Hi @utay, can you retarget this PR to main? I'm also unaware of a way to test the deletion function directly. Maybe @samansmink or @carlopi has an idea?

@utay utay force-pushed the yu/remove-files branch from f77bb59 to 01755c4 Compare January 6, 2026 18:38
@utay utay changed the base branch from v1.4-andium to main January 6, 2026 18:38
@utay
Copy link
Author

utay commented Jan 6, 2026

Hi @utay, can you retarget this PR to main?

Done!

I'm also unaware of a way to test the deletion function directly. Maybe @samansmink or @carlopi has an idea?

Yep, let me know, happy to help write a test

@carlopi
Copy link
Collaborator

carlopi commented Jan 6, 2026

I need to bump duckdb further, since currently it doesn't include duckdb/duckdb#20333 (see failure in MinIO tests). I'll ping once this can be rebased.

@carlopi
Copy link
Collaborator

carlopi commented Jan 7, 2026

@utay: can you merge with / rebase to the main branch? Should be ready after that CI side.

I think the change set might slightly change behaviour, and would indeed need to be more properly tested.

I am not sure of what strategy to recommend, probably combination of populating files + globs + deletion + globs in SQL to be execute as integration test would be handy.

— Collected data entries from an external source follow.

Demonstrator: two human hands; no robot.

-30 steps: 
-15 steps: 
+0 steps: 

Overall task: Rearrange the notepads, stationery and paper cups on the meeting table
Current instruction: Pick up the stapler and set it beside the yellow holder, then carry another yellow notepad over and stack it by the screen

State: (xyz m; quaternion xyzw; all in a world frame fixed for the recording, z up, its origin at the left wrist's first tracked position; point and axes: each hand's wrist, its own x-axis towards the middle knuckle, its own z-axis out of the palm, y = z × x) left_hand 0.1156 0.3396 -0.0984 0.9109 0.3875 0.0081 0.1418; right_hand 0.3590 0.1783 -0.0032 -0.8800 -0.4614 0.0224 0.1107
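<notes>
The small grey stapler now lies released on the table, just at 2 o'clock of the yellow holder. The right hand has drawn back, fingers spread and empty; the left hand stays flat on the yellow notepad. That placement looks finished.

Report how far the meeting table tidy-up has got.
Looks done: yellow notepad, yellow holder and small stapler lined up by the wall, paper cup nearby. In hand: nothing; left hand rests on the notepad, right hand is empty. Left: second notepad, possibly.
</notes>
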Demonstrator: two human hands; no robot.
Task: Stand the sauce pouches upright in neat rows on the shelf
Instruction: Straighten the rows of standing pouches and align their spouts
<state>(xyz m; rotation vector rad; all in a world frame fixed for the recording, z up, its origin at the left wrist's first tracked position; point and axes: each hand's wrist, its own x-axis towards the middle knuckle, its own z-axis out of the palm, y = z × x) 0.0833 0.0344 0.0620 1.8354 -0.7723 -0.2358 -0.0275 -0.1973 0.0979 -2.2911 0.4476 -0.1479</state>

@utay utay force-pushed the yu/remove-files branch from 01755c4 to f19018f Compare January 7, 2026 15:22
@utay
Copy link
Author

utay commented Jan 8, 2026

@carlopi Thanks, I've rebased the branch on main.

I’ll fix the compilation issues and try to add an integration test as you suggested when I have some time!

@utay
Copy link
Author

utay commented Jan 11, 2026

@carlopi I've fixed compilation, CI should pass now.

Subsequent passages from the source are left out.